Gabriel Monod-Herzen
Notre science est-elle moderne ?

On entend souvent qualifier la science de « Moderne », comme s’il existait une distinction, voire une opposition, entre la science d’aujourd’hui et celle d’hier, or il ne peut pas s’agir de la science du Moyen-âge ou de l’Antiquité, qui étaient l’une et l’autre construites sur des bases différentes de celle de notre science actuelle. Faut-il alors placer la limite entre anciens et modernes au XVIIIe siècle avec Lavoisier, au XIXe avec Pasteur, au XXe avec Planck et Einstein ?

(Revue Le lotus Bleu. Novembre-Décembre 1960)

On entend souvent qualifier la science de « Moderne », comme s’il existait une distinction, voire une opposition, entre la science d’aujourd’hui et celle d’hier, or il ne peut pas s’agir de la science du Moyen-âge ou de l’Antiquité, qui étaient l’une et l’autre construites sur des bases différentes de celle de notre science actuelle. Faut-il alors placer la limite entre anciens et modernes au XVIIIe siècle avec Lavoisier, au XIXe avec Pasteur, au XXe avec Planck et Einstein ?
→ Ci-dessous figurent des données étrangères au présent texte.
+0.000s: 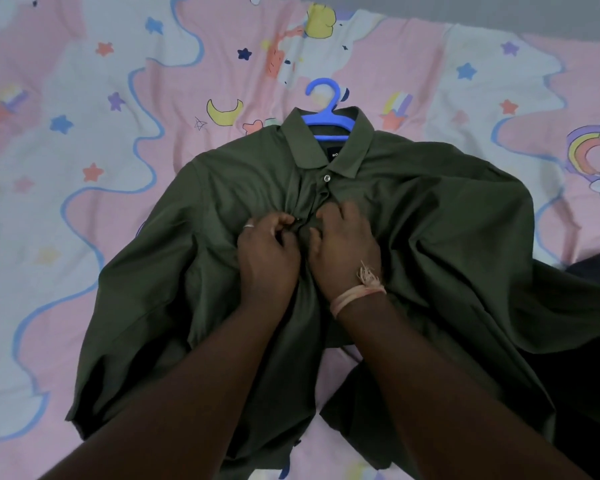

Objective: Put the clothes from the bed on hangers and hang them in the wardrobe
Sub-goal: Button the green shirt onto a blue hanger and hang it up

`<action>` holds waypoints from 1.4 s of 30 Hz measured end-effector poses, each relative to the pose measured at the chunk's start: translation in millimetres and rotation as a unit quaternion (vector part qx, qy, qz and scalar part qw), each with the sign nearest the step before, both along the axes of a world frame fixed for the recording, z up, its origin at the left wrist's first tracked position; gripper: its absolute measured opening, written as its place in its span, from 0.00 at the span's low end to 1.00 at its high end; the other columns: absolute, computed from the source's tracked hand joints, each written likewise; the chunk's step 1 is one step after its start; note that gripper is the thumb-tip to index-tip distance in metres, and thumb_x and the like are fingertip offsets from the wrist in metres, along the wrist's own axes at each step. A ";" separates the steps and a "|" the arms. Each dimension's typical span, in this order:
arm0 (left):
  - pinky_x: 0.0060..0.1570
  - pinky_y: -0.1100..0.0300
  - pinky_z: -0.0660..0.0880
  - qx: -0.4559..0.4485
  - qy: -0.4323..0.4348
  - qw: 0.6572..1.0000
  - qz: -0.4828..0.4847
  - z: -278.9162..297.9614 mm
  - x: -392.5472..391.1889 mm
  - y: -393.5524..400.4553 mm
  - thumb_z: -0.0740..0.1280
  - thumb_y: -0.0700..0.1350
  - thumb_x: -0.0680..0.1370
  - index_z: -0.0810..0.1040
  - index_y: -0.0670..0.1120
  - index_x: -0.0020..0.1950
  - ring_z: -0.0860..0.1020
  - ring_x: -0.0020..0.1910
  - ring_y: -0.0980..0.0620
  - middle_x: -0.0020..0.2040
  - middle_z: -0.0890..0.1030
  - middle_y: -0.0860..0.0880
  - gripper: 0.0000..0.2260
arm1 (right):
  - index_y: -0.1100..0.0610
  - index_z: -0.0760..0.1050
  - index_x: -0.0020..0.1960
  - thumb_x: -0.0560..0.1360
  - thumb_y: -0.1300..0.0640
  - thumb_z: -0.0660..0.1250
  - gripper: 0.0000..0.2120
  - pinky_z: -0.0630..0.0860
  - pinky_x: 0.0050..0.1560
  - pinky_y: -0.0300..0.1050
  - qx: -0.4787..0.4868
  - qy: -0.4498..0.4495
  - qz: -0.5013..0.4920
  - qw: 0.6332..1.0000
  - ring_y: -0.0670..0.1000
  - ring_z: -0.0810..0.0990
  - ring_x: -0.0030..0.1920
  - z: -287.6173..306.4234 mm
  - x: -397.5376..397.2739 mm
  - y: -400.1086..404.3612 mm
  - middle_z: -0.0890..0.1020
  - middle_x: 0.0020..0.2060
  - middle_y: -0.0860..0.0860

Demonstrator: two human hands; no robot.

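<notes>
A dark green collared shirt (447, 237) lies spread front-up on the bed, with a blue plastic hanger (328, 114) inside it; the hook and shoulders of the hanger stick out past the collar. The top button under the collar is fastened. My left hand (267, 252), with a ring on one finger, pinches the left edge of the shirt's front opening at chest height. My right hand (343, 247), with a pale thread band on the wrist, grips the right edge of the opening just beside it. Both forearms cover the shirt's lower middle.
The bed sheet (84, 168) is pink and white with stars, moons and rainbows. A dark garment (596, 271) lies at the right edge, partly under the shirt. A grey strip of wall or floor (499, 8) runs along the bed's far edge.
</notes>
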State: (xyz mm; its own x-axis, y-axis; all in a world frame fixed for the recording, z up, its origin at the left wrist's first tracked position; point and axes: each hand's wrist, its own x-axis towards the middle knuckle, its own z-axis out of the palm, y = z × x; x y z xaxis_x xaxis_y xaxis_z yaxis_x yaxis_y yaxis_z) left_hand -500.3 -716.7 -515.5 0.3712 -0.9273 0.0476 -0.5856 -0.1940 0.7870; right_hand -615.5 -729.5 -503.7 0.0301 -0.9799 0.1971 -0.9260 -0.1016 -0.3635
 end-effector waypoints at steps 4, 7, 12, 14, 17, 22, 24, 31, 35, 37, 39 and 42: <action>0.49 0.65 0.67 0.009 -0.018 1.000 -0.005 -6.2 -3.5 -9.5 0.66 0.39 0.79 0.84 0.44 0.51 0.80 0.48 0.48 0.48 0.84 0.43 0.07 | 0.58 0.76 0.49 0.74 0.47 0.69 0.14 0.74 0.38 0.51 0.038 0.025 -0.047 0.998 0.62 0.80 0.47 0.8 8.8 -8.3 0.79 0.47 0.58; 0.48 0.66 0.68 0.030 -0.010 0.999 -0.016 -9.2 -3.6 -12.0 0.67 0.42 0.79 0.84 0.47 0.51 0.80 0.46 0.49 0.47 0.84 0.44 0.06 | 0.57 0.75 0.53 0.77 0.47 0.63 0.14 0.74 0.42 0.50 0.065 0.062 -0.065 0.994 0.60 0.81 0.51 4.8 11.5 -11.1 0.80 0.52 0.56; 0.47 0.55 0.76 0.100 0.005 0.995 -0.014 3.3 -4.9 -22.8 0.71 0.45 0.76 0.83 0.52 0.48 0.82 0.47 0.46 0.44 0.84 0.48 0.03 | 0.57 0.75 0.56 0.77 0.49 0.61 0.14 0.75 0.45 0.48 0.109 0.080 -0.062 0.989 0.59 0.82 0.54 14.0 11.4 -22.0 0.82 0.54 0.56; 0.47 0.57 0.75 0.163 -0.015 0.986 0.006 10.7 -5.4 -28.9 0.71 0.51 0.75 0.82 0.56 0.48 0.82 0.49 0.49 0.47 0.85 0.52 0.03 | 0.57 0.77 0.56 0.78 0.49 0.62 0.14 0.76 0.47 0.48 0.140 0.087 -0.039 0.985 0.60 0.83 0.54 19.0 9.8 -29.2 0.83 0.54 0.56; 0.49 0.57 0.79 0.205 0.021 0.978 0.020 12.4 -1.2 -34.8 0.72 0.54 0.73 0.82 0.57 0.43 0.83 0.46 0.52 0.43 0.85 0.56 0.03 | 0.60 0.80 0.47 0.75 0.52 0.66 0.11 0.75 0.46 0.46 0.190 -0.015 -0.056 0.980 0.60 0.83 0.50 22.0 -0.8 -41.3 0.84 0.48 0.59; 0.47 0.47 0.82 0.147 0.200 0.968 0.028 2.0 1.6 -16.2 0.72 0.51 0.75 0.83 0.55 0.41 0.80 0.33 0.55 0.35 0.84 0.55 0.04 | 0.56 0.76 0.38 0.74 0.57 0.71 0.08 0.71 0.38 0.42 0.116 -0.306 -0.069 0.942 0.46 0.74 0.31 12.9 -9.0 -19.2 0.77 0.29 0.48; 0.50 0.47 0.82 0.131 0.225 0.965 0.030 0.0 0.5 -11.8 0.70 0.51 0.75 0.83 0.54 0.42 0.82 0.38 0.55 0.39 0.86 0.54 0.04 | 0.57 0.77 0.41 0.74 0.58 0.72 0.06 0.73 0.39 0.45 0.058 -0.274 -0.039 0.959 0.51 0.77 0.35 3.7 1.3 0.7 0.79 0.32 0.50; 0.53 0.49 0.81 0.113 0.181 0.977 0.019 -9.6 -1.2 -5.6 0.66 0.56 0.75 0.84 0.54 0.50 0.84 0.47 0.55 0.46 0.86 0.56 0.11 | 0.58 0.78 0.42 0.74 0.57 0.71 0.04 0.74 0.38 0.50 -0.023 -0.222 -0.067 0.973 0.55 0.79 0.37 -25.8 17.6 12.9 0.80 0.35 0.53; 0.55 0.53 0.79 0.109 0.097 0.989 0.004 -12.8 -3.3 -6.4 0.66 0.54 0.79 0.82 0.54 0.51 0.82 0.50 0.55 0.50 0.84 0.55 0.08 | 0.56 0.79 0.44 0.74 0.53 0.69 0.06 0.79 0.41 0.54 0.014 -0.264 -0.085 0.961 0.53 0.81 0.38 -29.8 14.8 10.1 0.82 0.36 0.51; 0.53 0.54 0.77 0.112 0.062 0.992 0.014 -12.3 -5.5 -7.3 0.66 0.53 0.80 0.82 0.55 0.51 0.81 0.51 0.54 0.50 0.83 0.54 0.06 | 0.55 0.79 0.44 0.74 0.51 0.68 0.07 0.79 0.41 0.54 0.034 -0.286 -0.097 0.953 0.52 0.82 0.38 -30.7 15.0 7.7 0.83 0.36 0.50; 0.50 0.55 0.76 0.111 0.041 0.993 0.020 -12.2 -7.1 -6.0 0.67 0.54 0.79 0.82 0.55 0.51 0.80 0.49 0.54 0.50 0.82 0.55 0.06 | 0.54 0.80 0.44 0.73 0.49 0.67 0.09 0.80 0.41 0.54 0.052 -0.306 -0.116 0.944 0.51 0.82 0.37 -31.2 16.2 6.1 0.83 0.35 0.49; 0.48 0.57 0.75 0.114 0.024 0.993 0.025 -14.0 -9.2 -6.8 0.67 0.55 0.79 0.83 0.55 0.51 0.79 0.48 0.56 0.50 0.81 0.55 0.07 | 0.53 0.81 0.45 0.73 0.50 0.67 0.08 0.80 0.41 0.53 0.057 -0.313 -0.128 0.939 0.49 0.82 0.37 -31.9 16.6 5.4 0.84 0.36 0.49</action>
A bien y regarder, je crois que cette question est surtout un problème mal posé. La science actuelle, faite essentiellement d’observations impersonnelles (qui en sont l’ossature permanente) et de théories liant ces faits en vastes ensembles (qui en sont la partie en continuelle évolution), commence au XVIe siècle avec Galilée. Son développement depuis lors est parfaitement continu, ses caractères n’ont pas changé. Les prétendues faillites de la science sont simplement la succession des théories dont chacune, ayant rempli son rôle, cesse d’être l’explication universelle que certains voulaient y voir à sa naissance, pour prendre les proportions d’un point de vue juste dans un certain domaine, mais ne pouvant se prolonger au-delà. Certes les savants eux-mêmes, au cours du XIXe siècle, se sont laissés éblouir par leurs succès, au point de croire, assez naïvement, qu’ils avaient tracé les plans du monde et qu’il ne resterait à leurs successeurs qu’à y préciser des détails… Cette flatteuse croyance s’est écroulée (progressivement, car elle était d’un grand confort intellectuel) à la suite des découvertes fondamentales qui ont été faites dans les dix années qui entourent l’an 1900 : rayons X, radioactivité, quanta, relativité. Je ne cite que le domaine des sciences physiques, mais il faudrait y ajouter, dans le domaine de la conscience, la psychanalyse, qui faisait pénétrer le déterminisme dans le domaine du sentiment et dans celui de l’inconscient.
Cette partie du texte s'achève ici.